Because the access-method names differ, both extensions can be installed in
the same database at the same time. You do not need an atomic cutover: install
pg_fts alongside pg_textsearch, migrate one index / query path at a time, verify,
and drop the pg_textsearch index when you are done.
CREATE EXTENSION pg_fts; -- alongside an existing pg_textsearch install
pg_fts is not a transparent drop-in: it uses different types (
ftsdoc/ftsquery), a different match operator (@@@) and ordering operator (<=>), and requires the query to name the text-search config. The rewrite is mechanical (table below) but every call site changes.
Query / DDL rewrite
pg_fts analyzes text into an ftsdoc and parses queries into an ftsquery; the
text-search config (e.g. 'english') is named explicitly on both sides so the
document and the query normalize (stem/stopword) identically.

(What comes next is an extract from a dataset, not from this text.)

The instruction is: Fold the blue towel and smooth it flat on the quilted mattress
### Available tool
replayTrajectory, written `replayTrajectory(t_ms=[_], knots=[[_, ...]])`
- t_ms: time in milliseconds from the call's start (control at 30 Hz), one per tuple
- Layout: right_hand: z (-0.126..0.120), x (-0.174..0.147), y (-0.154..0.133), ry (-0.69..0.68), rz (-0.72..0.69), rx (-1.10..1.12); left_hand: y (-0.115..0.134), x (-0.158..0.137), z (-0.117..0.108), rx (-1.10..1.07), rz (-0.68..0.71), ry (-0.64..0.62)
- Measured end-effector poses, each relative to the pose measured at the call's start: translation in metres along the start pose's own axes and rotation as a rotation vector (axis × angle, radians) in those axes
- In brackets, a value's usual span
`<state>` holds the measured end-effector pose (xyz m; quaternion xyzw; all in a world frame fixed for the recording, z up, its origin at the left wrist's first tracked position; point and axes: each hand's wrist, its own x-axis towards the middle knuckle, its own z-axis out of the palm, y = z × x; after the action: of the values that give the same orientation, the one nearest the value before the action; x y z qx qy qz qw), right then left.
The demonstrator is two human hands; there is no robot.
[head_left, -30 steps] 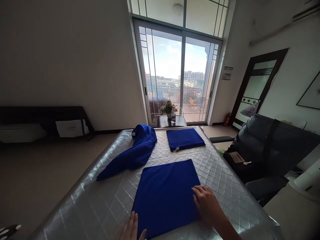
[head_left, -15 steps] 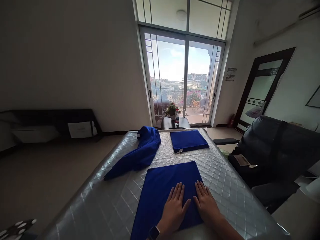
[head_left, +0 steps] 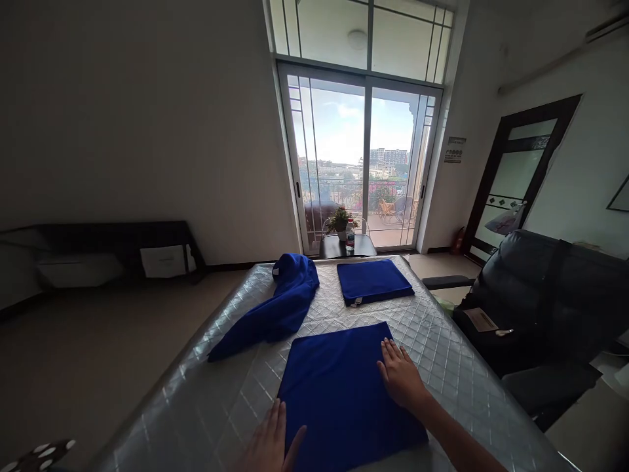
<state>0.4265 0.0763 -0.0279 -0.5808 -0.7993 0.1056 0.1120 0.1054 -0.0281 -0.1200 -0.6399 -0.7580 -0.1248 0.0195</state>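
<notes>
A folded blue cloth (head_left: 339,387) lies flat on the silver quilted cover (head_left: 457,400) in front of me. My left hand (head_left: 270,436) is open at its lower left edge, fingers stretched out and thumb over the cloth. On its right edge rests my right hand (head_left: 399,372), open and palm down. Beyond it lies a second folded blue cloth (head_left: 376,278) with a small white tag at its near edge. A crumpled blue cloth (head_left: 280,305), perhaps a garment, spreads out to the left of that one.
A black armchair (head_left: 535,308) stands at the right, with a small flat item on its seat. Past the far edge, a small dark table (head_left: 361,246) bears a potted plant (head_left: 340,221) and a bottle (head_left: 350,235). A sliding glass door (head_left: 339,141) is behind it.
My left hand has moved left and nearer, from the cloth's middle to its left edge. My right hand has slid slightly forward along the right edge. The view has tilted up slightly.
</notes>
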Motion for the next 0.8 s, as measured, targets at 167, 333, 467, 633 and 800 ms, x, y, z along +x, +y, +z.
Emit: replayTrajectory(t_ms=[167, 333, 467, 633, 800], knots=[[0.001, 0.054, 0.004, -0.025, 0.035, 0.018, 0.073, 0.044, -0.039, -0.186, 0.190, -0.103], [0.020, 0.068, 0.013, -0.022, 0.064, 0.008, 0.176, 0.094, -0.038, -0.265, 0.462, -0.083], [0.028, 0.069, 0.019, -0.017, 0.053, -0.012, 0.215, 0.118, -0.021, -0.242, 0.451, -0.077], [0.034, 0.074, 0.021, 0.023, 0.099, -0.006, 0.174, 0.128, -0.014, -0.138, 0.299, -0.064], [0.034, 0.074, 0.019, 0.021, 0.116, 0.034, 0.081, 0.131, -0.024, 0.002, 0.121, -0.045]])
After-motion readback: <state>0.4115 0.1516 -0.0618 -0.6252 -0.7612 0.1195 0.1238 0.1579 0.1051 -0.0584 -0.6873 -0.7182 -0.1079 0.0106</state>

| Task | pg_textsearch | pg_fts |
|---|---|---|
| Create index | CREATE INDEX ON t USING bm25(body) WITH (text_config='english') |
CREATE INDEX ON t USING fts (to_ftsdoc('english', body)) |
| Ranked top-k | ORDER BY body <@> 'q' LIMIT k |
ORDER BY to_ftsdoc('english',body) <=> to_ftsquery('english','q') LIMIT k |
| Ranked, explicit index | ORDER BY body <@> to_bm25query('q','idx') LIMIT k |
(same as above — pg_fts resolves the index from the ordering operator) |
| Boolean match / filter | (not supported by pg_textsearch) | WHERE to_ftsdoc('english',body) @@@ to_ftsquery('english','q') |
| Count matches | (not supported) | SELECT count(*) ... WHERE to_ftsdoc('english',body) @@@ to_ftsquery('english','q') (index-answered) or fts_count('idx', to_ftsquery('english','q')) |
| Phrase / prefix / fuzzy / regex | (not supported) | to_ftsquery('english', '"a b" & pre* & fuzzy~2 & /re/') |
Notes:
<@>returns a negative score (pg_textsearch sorts ASC on it). pg_fts’s<=>is a distance (smaller = more relevant), soORDER BY ... <=> ...is already correct-direction — no negation, noDESC.- Because pg_fts indexes an expression (
to_ftsdoc('english', body)), the same expression must appear in the query for the index to be used — this is ordinary PostgreSQL expression-index behavior, and matches pg_textsearch’s own rule for its expression/partial indexes. - pg_fts adds capabilities pg_textsearch does not have: a boolean match
predicate (
@@@), an index-nativecount(*), and phrase / prefix / fuzzy / regex queries. These are the reason for the explicitftsdoc/ftsquerytypes.
Multi-column search
pg_fts’s fts access method indexes a single ftsdoc (it is
amcanmulticol = false). To search several columns — as pg_textsearch does with
a multi-column bm25(subject, from, body) index — concatenate the fields into
one to_ftsdoc(...):
-- multi-field, single index key (like-for-like with a concatenated bm25 index)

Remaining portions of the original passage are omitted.